J’avais l’impression de ne plus savoir qui j’étais, ni ce que je voulais, d’être brassé. Anéanti.
Que m’était-il arrivé ? Rien, ou presque. Je venais de passer trois jours à Paris.
Qu’avais-je fait dans la capitale ? Rien, ou presque. J’avais pris le métro, le RER, participé à
la Fête de l’Huma, parlé à des inconnus, revu quelques amis, mon éditrice, bu le soir en
compagnie des rédacteurs en chef du présent journal. Je m’étais aussi pas mal promené, à
pied. J’étais allé une fois au cinéma. Soixante-douze heures à vivre au rythme de la
métropole, et voilà que je me sentais aussi démoli intérieurement, aussi apeuré que si je
revenais d’un stage intensif chez Moon. On dit que dans cette secte, pour briser l’amour-
propre du néophyte, on lui ordonne de s’exhiber nu devant les autres. Tous les participants à
ce genre de réunions, assemblés en cercle, se livrent à une critique impitoyable de son
apparence physique. Ils raillent sa bedaine, la voussure de son dos, l’aspect de ses parties
génitales.
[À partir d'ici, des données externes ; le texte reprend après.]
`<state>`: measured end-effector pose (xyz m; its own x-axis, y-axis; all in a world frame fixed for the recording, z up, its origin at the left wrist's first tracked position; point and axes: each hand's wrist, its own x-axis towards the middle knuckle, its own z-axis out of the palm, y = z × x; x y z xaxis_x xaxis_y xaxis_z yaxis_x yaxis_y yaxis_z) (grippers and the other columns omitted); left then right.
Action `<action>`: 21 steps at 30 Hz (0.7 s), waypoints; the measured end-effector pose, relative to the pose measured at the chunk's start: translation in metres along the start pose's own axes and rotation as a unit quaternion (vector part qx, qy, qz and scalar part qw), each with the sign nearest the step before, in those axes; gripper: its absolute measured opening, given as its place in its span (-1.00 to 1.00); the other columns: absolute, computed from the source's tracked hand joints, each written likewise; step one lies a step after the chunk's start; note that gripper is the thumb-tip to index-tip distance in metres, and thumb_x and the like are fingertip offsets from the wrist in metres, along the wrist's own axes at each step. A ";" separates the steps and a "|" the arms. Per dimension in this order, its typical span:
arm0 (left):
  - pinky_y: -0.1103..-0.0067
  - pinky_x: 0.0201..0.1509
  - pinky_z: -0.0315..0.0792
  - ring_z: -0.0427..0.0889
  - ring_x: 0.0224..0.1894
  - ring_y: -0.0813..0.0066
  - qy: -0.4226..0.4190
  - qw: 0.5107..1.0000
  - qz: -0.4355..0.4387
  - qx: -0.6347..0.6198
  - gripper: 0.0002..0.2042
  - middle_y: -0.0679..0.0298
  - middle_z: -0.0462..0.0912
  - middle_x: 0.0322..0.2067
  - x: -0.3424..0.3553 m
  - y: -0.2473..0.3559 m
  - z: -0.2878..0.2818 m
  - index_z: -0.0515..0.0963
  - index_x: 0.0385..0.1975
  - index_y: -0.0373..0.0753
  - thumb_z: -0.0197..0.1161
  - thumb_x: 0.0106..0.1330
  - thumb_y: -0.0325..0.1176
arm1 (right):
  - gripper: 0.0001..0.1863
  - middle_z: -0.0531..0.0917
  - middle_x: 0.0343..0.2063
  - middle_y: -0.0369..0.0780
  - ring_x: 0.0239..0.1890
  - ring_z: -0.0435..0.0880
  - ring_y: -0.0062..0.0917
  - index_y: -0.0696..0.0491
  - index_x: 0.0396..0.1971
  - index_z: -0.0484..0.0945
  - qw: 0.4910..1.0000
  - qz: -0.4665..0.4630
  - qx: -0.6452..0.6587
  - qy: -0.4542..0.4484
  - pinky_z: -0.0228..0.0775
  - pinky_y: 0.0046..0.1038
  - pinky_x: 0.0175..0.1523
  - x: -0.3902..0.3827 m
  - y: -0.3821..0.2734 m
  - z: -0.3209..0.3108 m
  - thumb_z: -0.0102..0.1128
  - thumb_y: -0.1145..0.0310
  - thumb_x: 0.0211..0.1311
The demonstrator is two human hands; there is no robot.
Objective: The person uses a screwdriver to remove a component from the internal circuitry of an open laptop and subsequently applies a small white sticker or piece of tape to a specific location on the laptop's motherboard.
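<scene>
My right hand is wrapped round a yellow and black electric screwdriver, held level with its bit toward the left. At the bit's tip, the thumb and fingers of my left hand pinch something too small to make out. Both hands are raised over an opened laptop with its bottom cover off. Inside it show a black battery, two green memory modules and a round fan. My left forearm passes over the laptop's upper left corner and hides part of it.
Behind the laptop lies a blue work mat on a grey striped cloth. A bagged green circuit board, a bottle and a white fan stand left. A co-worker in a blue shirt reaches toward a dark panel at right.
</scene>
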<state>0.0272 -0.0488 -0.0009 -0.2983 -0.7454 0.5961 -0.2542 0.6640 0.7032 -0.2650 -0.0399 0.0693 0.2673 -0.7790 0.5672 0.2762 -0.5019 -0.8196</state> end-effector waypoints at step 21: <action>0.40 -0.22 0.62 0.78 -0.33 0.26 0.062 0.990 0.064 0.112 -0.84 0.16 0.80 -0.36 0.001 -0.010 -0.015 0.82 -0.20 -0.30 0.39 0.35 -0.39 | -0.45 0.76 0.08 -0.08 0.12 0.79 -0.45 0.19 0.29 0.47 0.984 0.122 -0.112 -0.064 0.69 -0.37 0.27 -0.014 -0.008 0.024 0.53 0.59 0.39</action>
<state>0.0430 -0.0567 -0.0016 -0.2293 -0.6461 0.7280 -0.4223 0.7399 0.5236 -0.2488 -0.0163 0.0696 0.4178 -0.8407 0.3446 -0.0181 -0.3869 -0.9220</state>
Paris, dans la mesure où on y est exposé de façon permanente, où la concurrence
sociale y est féroce, procure un équivalent atténué de cette expérience. Humilié, l’individu y
est soumis à un lavage de cerveau dont le résultat le plus probant est de le convaincre qu’
il ne
pourrait pas vivre ailleurs qu’à Paris
, ou encore que
Paris est une des plus belles villes du
monde
.
La valise ou le cercueil doré
J’ai quitté Paris en 1999, après y avoir passé vingt-quatre années, qui correspondent à mon
enfance et à la durée de mes études. A l’époque, je travaillais (depuis trois mois) dans une
agence de publicité. Ma petite amie était en stage chez un éditeur. C’étaient donc des métiers
du tertiaire, plutôt valorisés d’après les critères de jugement en cours dans la société
spectaculaire. Un soir, nous nous sommes regardés, ma petite amie et moi, et nous nous
sommes dits : Bon, nous venons d’entrer dans la vie active. Nous sommes sur un rail. Dans un
tunnel. A la sortie du tunnel nous serons deux sinistres et opulents imposteurs. Que faire ?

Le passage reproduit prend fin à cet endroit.